San Antonio commercial 
real estate

The Raub Blog

The Raub Report June/July 2009 Commercial Real Estate Newsletter for San Antonio

by admin on June 1, 2009

News Flash – The new financial center of the United States has relocated from New York City to Washington, D.C.  The collapse of Bear Stearns, Lehman Bros. and AIG, big bank melt downs and layoffs of the former “masters of the universe”–all have taken a heavy toll on the financial services employment scene on Wall Street.  Banking and workout analysts are moving to the nation’s capital.  The “masters of the universe” now live in D.C.  This came to my attention in an article on how the Washington area is experiencing a building boom in apartments, when there is a building drought in the rest of the country.

With untold ramifications, capitalism, capitalists, profits and entrepreneurs are now out of favor; and bureaucracy is the only real growth industry in America.  With unemployment in some metro areas over 15% and the apparent failure of the massive Stimulus package to stimulate anything but deficits, it’s easy to see why those seeking jobs are looking to the federal government and not private enterprise.  Security is foremost in everyone’s minds. Forget risk.

 In other News — The looming crisis in Commercial Real Estate will be focused on refinancing commercial property loans that will be coming due for renewal in the next year or two. The debt instruments known as Collateralized Mortgage Backed Securities (CMBS) provided the fuel that fed the boom in commercial real estate expansion since 2000.  As of last Fall, the CMBS market all but closed, shrinking from $237 billion per year in new loan originations in 2007 to just $12 billion in originations last year.  The problem? These loans are starting to come due, and there is no one to refinance them.  Wall Street is essentially closed to creating new CMBS pools.  Insurance companies, pension funds and real estate investment trusts all combined do not have that massive amount of money, probably $250 billion per year for the next 3 to 5 years.  Where will it come from?  The Administration has directed Fannie Mae to address the issue, but it cannot meet that kind of refinancing demand; and they will only work with multifamily properties, not retail, office, industrial, or hospitality, etc.  One writer recently said, Industry observers are expecting the delinquency rate to double by the end of this year and go higher next year. Problems could be magnified if the credit drought continues and owners of even healthy properties are unable to refinance.

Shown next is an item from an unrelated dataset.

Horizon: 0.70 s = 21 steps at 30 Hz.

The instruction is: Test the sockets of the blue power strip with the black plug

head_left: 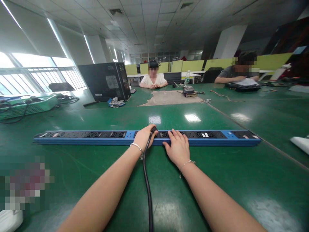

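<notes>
A long blue and black power strip lies across the green table, its row of sockets facing up. Near its middle, my left hand is closed on the black plug of a cable, held at the sockets; whether the plug is fully seated cannot be made out. The black cable runs from the plug down toward me between my forearms. Just to the right, my right hand rests on the strip with its fingers spread, holding nothing.
Behind the strip stand a black computer case, gloves, a brown sheet and a bottle. A green basket is at the left. Two people sit across the table. White objects lie at the side edges.
</notes>
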Each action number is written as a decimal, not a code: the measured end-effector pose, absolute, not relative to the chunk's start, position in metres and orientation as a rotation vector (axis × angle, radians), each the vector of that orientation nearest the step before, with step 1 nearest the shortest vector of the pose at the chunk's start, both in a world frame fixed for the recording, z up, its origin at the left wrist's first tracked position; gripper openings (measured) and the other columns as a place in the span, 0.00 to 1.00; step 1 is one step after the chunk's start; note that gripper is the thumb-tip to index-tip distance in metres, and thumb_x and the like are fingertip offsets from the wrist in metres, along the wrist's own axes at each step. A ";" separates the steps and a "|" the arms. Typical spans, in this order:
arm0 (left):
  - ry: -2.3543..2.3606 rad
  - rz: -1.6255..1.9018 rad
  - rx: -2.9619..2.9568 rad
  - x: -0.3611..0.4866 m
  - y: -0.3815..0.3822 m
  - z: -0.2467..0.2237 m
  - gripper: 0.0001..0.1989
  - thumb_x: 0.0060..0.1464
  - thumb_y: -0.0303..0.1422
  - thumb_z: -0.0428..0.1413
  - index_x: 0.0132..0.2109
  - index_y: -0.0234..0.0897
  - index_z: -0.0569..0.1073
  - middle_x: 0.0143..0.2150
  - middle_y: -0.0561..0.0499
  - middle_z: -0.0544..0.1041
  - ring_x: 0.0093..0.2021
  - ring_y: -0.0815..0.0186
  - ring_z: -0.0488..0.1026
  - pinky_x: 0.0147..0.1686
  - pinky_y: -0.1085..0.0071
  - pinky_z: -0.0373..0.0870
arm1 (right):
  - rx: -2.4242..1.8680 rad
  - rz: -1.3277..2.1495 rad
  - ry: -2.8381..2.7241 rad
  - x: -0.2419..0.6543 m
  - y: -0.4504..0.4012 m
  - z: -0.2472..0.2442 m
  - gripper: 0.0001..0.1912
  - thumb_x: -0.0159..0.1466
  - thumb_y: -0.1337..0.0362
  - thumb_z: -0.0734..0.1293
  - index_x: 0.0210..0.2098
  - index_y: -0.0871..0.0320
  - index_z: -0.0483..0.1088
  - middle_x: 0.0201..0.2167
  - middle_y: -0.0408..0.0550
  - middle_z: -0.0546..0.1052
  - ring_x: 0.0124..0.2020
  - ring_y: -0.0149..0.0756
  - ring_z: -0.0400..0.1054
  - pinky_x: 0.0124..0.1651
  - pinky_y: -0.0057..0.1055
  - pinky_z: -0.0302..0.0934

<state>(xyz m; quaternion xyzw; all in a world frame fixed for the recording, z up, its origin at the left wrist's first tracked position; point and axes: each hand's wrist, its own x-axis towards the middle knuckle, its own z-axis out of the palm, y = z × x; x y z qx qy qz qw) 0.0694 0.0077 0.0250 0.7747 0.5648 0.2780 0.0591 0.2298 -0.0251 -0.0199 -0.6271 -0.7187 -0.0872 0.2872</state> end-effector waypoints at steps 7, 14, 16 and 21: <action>1.728 0.718 2.603 0.074 -0.001 0.018 0.17 0.61 0.40 0.44 0.54 0.41 0.65 0.50 0.47 0.74 0.47 0.61 0.73 0.47 0.64 0.67 | -1.671 -0.222 -1.916 0.229 -0.026 -0.018 0.25 0.61 0.58 0.62 0.56 0.61 0.64 0.59 0.54 0.65 0.61 0.45 0.54 0.62 0.44 0.40; 1.787 0.803 2.646 0.072 -0.013 0.010 0.17 0.62 0.40 0.43 0.55 0.44 0.63 0.53 0.49 0.74 0.50 0.62 0.71 0.52 0.60 0.61 | -1.662 -0.222 -1.917 0.230 -0.026 -0.020 0.25 0.61 0.59 0.63 0.56 0.61 0.64 0.59 0.54 0.65 0.61 0.44 0.54 0.62 0.45 0.41; 1.795 0.833 2.634 0.072 -0.014 0.009 0.18 0.62 0.41 0.43 0.56 0.45 0.63 0.53 0.49 0.74 0.51 0.62 0.70 0.55 0.57 0.58 | -1.657 -0.229 -1.914 0.230 -0.025 -0.021 0.25 0.60 0.59 0.63 0.56 0.61 0.65 0.58 0.55 0.66 0.60 0.44 0.54 0.62 0.45 0.41; 1.788 0.863 2.632 0.071 -0.014 0.008 0.19 0.60 0.43 0.45 0.57 0.46 0.62 0.52 0.49 0.74 0.54 0.61 0.68 0.57 0.54 0.55 | -1.621 -0.241 -1.880 0.229 -0.025 -0.022 0.25 0.60 0.60 0.63 0.56 0.59 0.64 0.58 0.54 0.66 0.60 0.46 0.55 0.62 0.47 0.42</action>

 This is one of the major issues driving down prices on commercial properties. Capitalization rates are starting to approach 10%, when they were under 7% for many property types two years ago.  That means a 30% decline in value, even if the cash flow has remained constant.  And in many cases, that is not the case.  There are Billions of dollars in opportunity funds on the sidelines waiting for distressed situations to surface so that an all-cash buyer can make a very attractive deal.  Consequently, all of those buyers are not buying today, expecting prices to become more attractive.  The very lack of buyers today makes this a self-fulfilling prophecy.

 News from San Antonio — the relative strength of our region’s economy should mean we will recover more rapidly and perform more strongly as the rebound takes hold.  San Antonio has significant job creation in the pipeline, as I have noted before – San Antonio Military Medical Center, National Security Administration, and Medtronics – to name the most prominent. Home building has bottomed out and is expected to improve slowly over the next year. The Brookings Institute ranks San Antonio #1 in economic health in the U.S., ahead of Austin, Houston and Dallas, all in the Top 10.

 I am often asked, when will it be the right time to buy?  The answer is, if you have an investment before you that makes good sense, then do it.  Waiting for “the bottom” doesn’t work.  We can only see the bottom in hindsight, and it is made up of the opportunities that others took when things seemed uncertain.    When Opportunity comes quietly knocking, it is not because it is timid or weak.  Opportunity is heard by those who are listening and ready to open the door.  It is missed by those who are too busy to listen or too timid to act.